In contrast to Jasper Johns, Robert Rauschenberg and other representatives of Pop Art who integrated objects tel quell (Bockris, 101), without modification, in their paintings, Warhol concentrated on - at first hand painted - subjects of mass consumption and culture by isolating and monumentalizing them, without using other objects in the background and without preliminary sketches. Warhol used a projector to put them on canvas. He made it plain and simple and therefore was able to create the icons of Pop Art. In the Series and Singles exhibition, his early work is well represented with Comics, Campbell's Soup Cans, Dollar Bills and other Coca-Colas.
             At the end of 1961, Andy created his first serial work with small Campbell's Soup Cans. A year later, his Do It Yourself pictures followed. In 1962, he began to experiment with silk-screening images onto painted canvas, a technique that allowed him to repeat a subject almost an infinite number of times. His series with Elvis Presley, Warren Beatty, Natalie Wood and other stars was based on it. The new technique made Warhol a star. In these early silkscreens, John Cage's chance operations came into play (Smith, 77). The poet Gerard Malanga served as Andy's assistant (Bockris, 333).
             While in 1962, Warhol showed two paintings of a Coke bottle, first to the filmmaker Emile de Antonio, then to the dealer Ivan Karp, and asked them which he should exhibit. (This is a classic instance of his deferring of responsibility.
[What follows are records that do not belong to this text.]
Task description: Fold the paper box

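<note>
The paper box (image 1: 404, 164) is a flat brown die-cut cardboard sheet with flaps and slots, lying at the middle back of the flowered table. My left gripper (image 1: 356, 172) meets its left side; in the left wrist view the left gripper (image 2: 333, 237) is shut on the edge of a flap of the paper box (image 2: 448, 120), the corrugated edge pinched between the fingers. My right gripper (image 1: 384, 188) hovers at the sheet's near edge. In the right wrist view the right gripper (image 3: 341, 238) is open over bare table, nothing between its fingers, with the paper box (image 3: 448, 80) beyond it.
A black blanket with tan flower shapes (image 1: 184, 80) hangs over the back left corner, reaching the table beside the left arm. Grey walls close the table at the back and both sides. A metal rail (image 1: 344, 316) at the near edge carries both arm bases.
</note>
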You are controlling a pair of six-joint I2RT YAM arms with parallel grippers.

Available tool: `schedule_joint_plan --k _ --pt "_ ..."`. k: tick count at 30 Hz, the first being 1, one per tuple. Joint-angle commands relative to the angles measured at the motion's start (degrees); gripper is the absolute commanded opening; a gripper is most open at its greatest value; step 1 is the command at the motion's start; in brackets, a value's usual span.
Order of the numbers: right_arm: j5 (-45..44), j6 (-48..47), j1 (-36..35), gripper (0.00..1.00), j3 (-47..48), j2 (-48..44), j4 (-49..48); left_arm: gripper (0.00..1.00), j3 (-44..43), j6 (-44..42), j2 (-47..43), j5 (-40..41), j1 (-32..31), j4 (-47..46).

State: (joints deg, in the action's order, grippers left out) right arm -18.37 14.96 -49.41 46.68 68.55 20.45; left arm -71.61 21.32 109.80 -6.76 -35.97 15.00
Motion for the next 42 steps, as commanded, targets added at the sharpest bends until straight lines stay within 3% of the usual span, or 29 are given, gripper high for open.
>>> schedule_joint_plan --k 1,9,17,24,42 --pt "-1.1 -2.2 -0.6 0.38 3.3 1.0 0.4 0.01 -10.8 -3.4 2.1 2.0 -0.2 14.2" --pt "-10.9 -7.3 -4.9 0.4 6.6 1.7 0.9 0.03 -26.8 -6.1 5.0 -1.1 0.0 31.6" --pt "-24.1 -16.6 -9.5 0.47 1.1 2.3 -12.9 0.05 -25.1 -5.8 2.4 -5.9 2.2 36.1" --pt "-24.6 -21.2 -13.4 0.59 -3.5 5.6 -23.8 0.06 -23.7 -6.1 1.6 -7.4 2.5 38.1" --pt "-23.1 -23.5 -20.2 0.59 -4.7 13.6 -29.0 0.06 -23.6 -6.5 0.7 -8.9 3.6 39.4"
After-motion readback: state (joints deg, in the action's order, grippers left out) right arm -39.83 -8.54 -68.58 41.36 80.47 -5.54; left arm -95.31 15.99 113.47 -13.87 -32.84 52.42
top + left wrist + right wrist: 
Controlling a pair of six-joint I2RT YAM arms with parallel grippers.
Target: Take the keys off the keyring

Warhol complicated aesthetic choice further by passing it off, or at least around, often to his assistants.) (Smith, 262) One of the Coke paintings has painterly drips that might read as signs of expressive gestures, while the other is almost as pristine as the commercial original, right down to the registered trademark. His friends opted for the iconic Coke, and Pop was born. Although now sealed with the false obviousness of history, this story was always too convenient by half.